"'Ya sudah, ngaji deh, nanti Baba yang anterin'. Ya orang saya main gaple mulu, enggak bisa ngaji," kata Tamin.
Selama proses mengantar anak sulungnya yang saat itu masih berusia 10 tahun, sedikit demi sedikit Tamin mulai mendapatkan hidayah dari Tuhan Yang Maha Esa.
"Iya (gara-gara ingat mati). Saat nunggu anak saya, saya tertarik saat dengar orang mengaji, 'Enak banget orang ngaji ya', gitu. Padahal enggak bisa mengaji," kata Tamin.
Alhasil, sekitar tahun 1990-an, Tamin mencari guru yang bisa mengajarkannya huruf-huruf hijaiyah.
Bersamaan dengan itu, ia juga belajar mengenai akidah Islam oleh guru lain.
"Belajar akidah di Citayam saya. Nah di situ, saya baru sadar di situ."
"Habis itu memperdalam lagi dan lagi. Tahun 1996, saya mulai mengajar ilmu tauhid," imbuh Tamin.
Setelah berhenti menjadi kondektur, Tamin pun menjadi petugas keamanan di salah SD yang satu yayasan dengan Masjid Al-Jabr.
Akan tetapi, pekerjaannya tersebut tidak bertahan lama.
Tamin dipindahtugaskan menjadi marbot Masjid Al-Jabr.

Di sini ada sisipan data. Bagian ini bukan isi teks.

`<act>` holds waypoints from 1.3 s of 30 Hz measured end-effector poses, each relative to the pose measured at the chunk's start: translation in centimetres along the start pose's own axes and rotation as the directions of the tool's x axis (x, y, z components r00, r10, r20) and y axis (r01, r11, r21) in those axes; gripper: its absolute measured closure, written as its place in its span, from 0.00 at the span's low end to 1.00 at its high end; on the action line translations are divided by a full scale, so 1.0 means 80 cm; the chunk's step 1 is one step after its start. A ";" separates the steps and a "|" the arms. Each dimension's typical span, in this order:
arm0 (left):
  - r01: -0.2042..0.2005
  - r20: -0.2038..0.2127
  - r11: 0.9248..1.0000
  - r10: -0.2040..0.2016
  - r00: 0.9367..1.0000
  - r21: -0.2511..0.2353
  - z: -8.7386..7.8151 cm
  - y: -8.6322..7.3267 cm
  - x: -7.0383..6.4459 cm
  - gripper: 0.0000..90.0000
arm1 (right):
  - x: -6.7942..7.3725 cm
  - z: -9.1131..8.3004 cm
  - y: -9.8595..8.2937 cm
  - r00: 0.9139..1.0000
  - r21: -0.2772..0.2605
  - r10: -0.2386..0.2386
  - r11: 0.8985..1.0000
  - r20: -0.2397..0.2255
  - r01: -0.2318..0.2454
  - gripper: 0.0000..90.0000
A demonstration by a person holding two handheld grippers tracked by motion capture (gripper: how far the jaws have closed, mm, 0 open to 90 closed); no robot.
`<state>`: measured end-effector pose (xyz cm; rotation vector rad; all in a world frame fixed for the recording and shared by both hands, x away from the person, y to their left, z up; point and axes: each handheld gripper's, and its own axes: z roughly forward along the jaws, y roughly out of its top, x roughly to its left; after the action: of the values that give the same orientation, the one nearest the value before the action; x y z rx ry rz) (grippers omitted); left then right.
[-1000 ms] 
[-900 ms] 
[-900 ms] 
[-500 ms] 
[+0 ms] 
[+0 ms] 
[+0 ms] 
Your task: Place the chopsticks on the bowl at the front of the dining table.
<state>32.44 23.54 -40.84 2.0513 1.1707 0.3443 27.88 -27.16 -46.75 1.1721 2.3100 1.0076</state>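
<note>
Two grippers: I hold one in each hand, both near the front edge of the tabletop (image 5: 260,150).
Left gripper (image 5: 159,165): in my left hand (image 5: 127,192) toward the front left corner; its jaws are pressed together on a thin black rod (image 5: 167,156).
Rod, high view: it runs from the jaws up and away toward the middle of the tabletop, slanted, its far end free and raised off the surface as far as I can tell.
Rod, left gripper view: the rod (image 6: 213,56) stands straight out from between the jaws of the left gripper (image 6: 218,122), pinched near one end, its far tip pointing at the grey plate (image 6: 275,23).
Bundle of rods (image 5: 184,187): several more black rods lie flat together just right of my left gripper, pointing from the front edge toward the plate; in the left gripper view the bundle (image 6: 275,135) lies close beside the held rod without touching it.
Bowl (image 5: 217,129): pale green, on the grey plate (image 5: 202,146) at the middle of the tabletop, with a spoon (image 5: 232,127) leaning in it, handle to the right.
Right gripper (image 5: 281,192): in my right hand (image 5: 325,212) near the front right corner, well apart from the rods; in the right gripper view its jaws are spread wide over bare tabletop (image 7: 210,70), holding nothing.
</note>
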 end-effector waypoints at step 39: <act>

Tidak ada penolakan, Tamin justru menganggapnya sebagai garis kehidupan yang telah ditunjukkan oleh sang Pencipta.
"Kan kita, maaf ya, kalau jiwa sudah tua, mau cari pekerjaan apa? Ya kita ibaratnya sambil ibadah saja di masjid."
"Jadi, keuntungan jadi marbot ya beribadah. Enggak (ada penolakan), memang sudah tua, mau ngapain? Ikhlas saja," ungkap Tamin.
"Lah iya. Saya juga enggak sangka bisa jadi marbot. Itulah rahasia Allah. Kalau sudah rahasia Allah, apapun yang terjadi, itulah," imbuh dia.
Untuk diketahui, istri Tamin dan dua anaknya telah menghadap Sang Pencipta.